Task goal
Working from the records below, repeat exactly the lines starting at the line that contains "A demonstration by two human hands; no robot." and ending at the line that contains "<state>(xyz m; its", inclusive.

Exercise data
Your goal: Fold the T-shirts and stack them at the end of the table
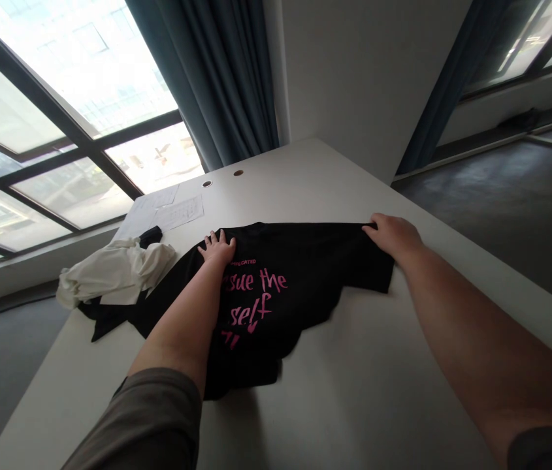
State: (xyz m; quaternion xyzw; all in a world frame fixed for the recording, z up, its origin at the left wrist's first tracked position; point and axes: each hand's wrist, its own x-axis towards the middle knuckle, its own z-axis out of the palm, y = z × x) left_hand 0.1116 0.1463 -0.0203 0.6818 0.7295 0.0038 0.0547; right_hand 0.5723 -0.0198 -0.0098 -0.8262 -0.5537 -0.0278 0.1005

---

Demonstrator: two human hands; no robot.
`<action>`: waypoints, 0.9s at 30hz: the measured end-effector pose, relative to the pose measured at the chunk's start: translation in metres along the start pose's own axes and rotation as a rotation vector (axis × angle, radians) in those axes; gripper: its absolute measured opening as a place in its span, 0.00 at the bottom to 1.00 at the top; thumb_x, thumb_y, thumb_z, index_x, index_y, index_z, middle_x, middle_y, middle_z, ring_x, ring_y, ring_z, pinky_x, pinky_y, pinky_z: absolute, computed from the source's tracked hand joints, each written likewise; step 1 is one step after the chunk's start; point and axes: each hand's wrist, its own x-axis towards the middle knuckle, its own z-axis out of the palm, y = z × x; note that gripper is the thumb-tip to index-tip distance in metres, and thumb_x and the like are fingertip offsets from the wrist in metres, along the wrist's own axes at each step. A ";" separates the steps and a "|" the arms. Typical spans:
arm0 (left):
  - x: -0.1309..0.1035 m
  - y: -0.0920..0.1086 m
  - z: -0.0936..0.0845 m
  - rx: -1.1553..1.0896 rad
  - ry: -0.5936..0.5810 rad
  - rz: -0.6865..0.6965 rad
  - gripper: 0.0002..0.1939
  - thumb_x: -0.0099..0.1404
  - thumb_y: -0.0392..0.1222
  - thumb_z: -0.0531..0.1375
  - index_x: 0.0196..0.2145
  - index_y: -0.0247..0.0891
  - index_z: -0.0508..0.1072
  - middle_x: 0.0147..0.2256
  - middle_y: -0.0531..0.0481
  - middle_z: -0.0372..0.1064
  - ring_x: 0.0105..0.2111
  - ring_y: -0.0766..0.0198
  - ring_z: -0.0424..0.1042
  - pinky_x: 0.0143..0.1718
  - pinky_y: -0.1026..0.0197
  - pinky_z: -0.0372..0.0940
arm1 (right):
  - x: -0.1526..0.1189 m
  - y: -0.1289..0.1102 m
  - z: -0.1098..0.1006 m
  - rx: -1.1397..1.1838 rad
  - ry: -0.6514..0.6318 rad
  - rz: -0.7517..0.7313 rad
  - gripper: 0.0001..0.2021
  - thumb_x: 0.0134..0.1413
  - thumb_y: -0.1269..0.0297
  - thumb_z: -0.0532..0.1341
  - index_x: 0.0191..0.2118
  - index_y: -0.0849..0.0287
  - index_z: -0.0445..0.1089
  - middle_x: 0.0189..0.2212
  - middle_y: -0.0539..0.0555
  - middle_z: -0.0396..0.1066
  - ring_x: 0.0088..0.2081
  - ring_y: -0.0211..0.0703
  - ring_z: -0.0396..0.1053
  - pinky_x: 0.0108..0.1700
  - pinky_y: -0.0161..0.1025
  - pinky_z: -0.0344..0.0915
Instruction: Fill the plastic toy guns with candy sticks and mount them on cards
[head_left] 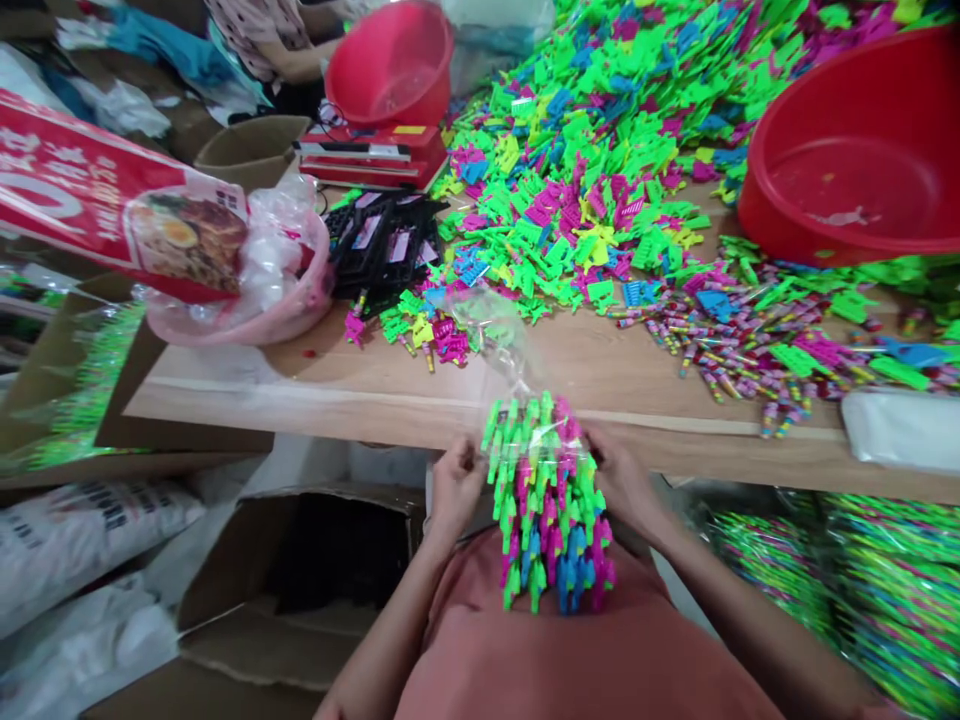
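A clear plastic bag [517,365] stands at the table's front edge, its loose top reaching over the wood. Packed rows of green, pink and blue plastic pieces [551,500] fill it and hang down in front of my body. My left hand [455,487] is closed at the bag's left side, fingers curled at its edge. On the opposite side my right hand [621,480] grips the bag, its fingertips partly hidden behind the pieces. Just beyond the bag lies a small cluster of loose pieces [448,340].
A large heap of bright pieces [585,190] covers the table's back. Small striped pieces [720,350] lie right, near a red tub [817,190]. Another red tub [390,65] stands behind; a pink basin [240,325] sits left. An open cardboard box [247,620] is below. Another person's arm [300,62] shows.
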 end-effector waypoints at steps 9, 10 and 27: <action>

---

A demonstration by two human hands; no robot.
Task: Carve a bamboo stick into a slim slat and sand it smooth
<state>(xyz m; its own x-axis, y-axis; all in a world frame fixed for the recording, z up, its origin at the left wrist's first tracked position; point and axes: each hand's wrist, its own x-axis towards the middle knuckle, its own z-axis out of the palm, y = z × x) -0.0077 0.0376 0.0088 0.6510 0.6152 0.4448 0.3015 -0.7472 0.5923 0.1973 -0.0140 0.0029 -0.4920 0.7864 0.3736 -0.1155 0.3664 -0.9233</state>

Result for this task
A demonstration by two human hands; no robot.
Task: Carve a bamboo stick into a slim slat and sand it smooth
<state>(xyz m; its own x-axis, y-axis; all in a world frame fixed for the recording, z up, its origin at the left wrist's first tracked position; point and axes: each hand's wrist, its own x-axis towards the middle knuckle, its own z-axis out of the palm, y = z × x) -0.0077 0.0376 0.0088 0.6510 0.6152 0.4448 0.3015 -0.7472 0.5923 0.1973 -0.0140 0.0029 -0.4920 0.7864 0.3736 -0.1155 0.3664 -0.9233</state>

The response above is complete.